Richardson, the 2011 Outdoor World Champion, continues to look the part of an Olympian this summer. He tied for the fastest qualifying time in the preliminary round of the 110 hurdles trials on Friday evening.
The former University of South Carolina standout matched Aries Merritt with a 13.13 in the event. Richardson and Merritt will meet again in Satuday's semifinal, one step closer to an Olympic berth.
Richardson, 26, was a top contender during the 2008 U.S. Olympic trials. Following a dominant senior year at USC, when he won the 2008 NCAA Outdoor Championship, Richardson entered the competition as a legitimate threat to qualify for the event final.
However, a hamstring injury required him to pull out of the competition during the preliminary round. Friday's performance effectively advanced him closer to his goal than ever before.
Richardson's aim clearly lie beyond Eugene. He is hungry for the bright lights of an Olympic stage.
“That’s where real athletes are made,” he told the Associated Press. “It’s not just enough getting on the team. There’s preparation for trials and peaking for the Games.”
Merritt, a talented hurdler in his own right, won't be easy to overcome. He was the 60-meter hurdles champion at the 2012 Indoor Track Championships, held this March in Istanbul, Turkey.
Richardson will also contend with David Oliver, the defending Olympic bronze medalist. Oliver advanced to the semifinals with a fifth-place finish on Friday.
Although he entered the 2008 trials as a relative newcomer, Richardson's 2011 title has changed his image in the sport.

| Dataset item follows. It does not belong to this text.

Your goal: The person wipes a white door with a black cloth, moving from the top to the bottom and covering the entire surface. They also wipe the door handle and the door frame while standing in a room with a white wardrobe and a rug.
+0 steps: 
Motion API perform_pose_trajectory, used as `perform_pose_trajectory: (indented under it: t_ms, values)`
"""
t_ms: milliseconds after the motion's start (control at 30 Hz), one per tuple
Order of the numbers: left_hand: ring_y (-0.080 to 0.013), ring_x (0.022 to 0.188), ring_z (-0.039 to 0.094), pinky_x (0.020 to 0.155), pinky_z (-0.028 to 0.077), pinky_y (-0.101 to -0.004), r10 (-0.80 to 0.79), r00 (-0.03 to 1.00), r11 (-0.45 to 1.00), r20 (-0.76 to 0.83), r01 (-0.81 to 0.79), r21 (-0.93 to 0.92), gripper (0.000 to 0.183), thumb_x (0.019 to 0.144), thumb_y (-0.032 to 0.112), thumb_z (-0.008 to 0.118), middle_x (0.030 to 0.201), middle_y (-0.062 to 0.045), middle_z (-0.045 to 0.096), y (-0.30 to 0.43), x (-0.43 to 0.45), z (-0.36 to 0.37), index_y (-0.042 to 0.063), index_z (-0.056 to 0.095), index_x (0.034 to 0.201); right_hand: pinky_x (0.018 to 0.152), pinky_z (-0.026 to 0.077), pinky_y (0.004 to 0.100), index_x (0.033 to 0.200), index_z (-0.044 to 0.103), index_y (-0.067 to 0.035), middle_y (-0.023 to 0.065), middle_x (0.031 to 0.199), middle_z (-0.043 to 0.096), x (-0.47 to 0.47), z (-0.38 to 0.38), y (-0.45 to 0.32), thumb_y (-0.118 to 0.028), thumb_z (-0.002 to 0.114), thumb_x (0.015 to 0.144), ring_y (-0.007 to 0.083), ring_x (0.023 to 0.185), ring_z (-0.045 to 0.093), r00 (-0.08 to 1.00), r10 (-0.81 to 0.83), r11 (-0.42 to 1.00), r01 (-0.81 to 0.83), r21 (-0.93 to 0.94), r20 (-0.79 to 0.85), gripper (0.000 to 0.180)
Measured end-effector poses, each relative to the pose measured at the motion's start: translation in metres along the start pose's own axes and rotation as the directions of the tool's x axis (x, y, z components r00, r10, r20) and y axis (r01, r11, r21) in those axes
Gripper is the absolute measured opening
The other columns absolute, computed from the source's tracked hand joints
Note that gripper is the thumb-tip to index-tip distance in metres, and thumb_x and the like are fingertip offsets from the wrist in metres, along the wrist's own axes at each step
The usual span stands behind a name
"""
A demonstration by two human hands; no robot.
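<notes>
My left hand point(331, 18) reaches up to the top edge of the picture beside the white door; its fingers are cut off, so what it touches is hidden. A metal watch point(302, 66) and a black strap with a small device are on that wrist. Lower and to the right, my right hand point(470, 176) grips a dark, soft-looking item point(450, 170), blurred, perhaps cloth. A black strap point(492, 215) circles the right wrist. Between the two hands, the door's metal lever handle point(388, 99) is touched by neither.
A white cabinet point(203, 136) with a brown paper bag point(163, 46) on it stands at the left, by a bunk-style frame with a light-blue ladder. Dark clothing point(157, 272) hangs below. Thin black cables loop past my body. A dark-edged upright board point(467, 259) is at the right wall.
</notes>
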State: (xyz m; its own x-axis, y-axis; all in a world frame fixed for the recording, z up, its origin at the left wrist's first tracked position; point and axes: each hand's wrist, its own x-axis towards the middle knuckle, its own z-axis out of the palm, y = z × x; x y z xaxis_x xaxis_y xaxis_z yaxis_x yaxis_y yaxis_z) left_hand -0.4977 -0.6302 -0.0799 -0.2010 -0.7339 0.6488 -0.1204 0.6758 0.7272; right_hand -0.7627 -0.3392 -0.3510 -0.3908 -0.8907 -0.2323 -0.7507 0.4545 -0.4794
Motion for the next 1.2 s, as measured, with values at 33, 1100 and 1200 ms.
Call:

“Now I’ve got a target on my back,” Richardson told the AP.
His goal is to block out all the noise, clear his hurdles and simply focus on reaching the finish line before anyone else. If he can accomplish that task, London likely looms in his future.
“The pressure here is to make the team but I don’t feel any pressure to win," Richardson told the AP when discussing the atmosphere in Eugene. "I feel zero pressure going into London. It’s all a decision with your mentality. I can’t change anything in the other lanes.”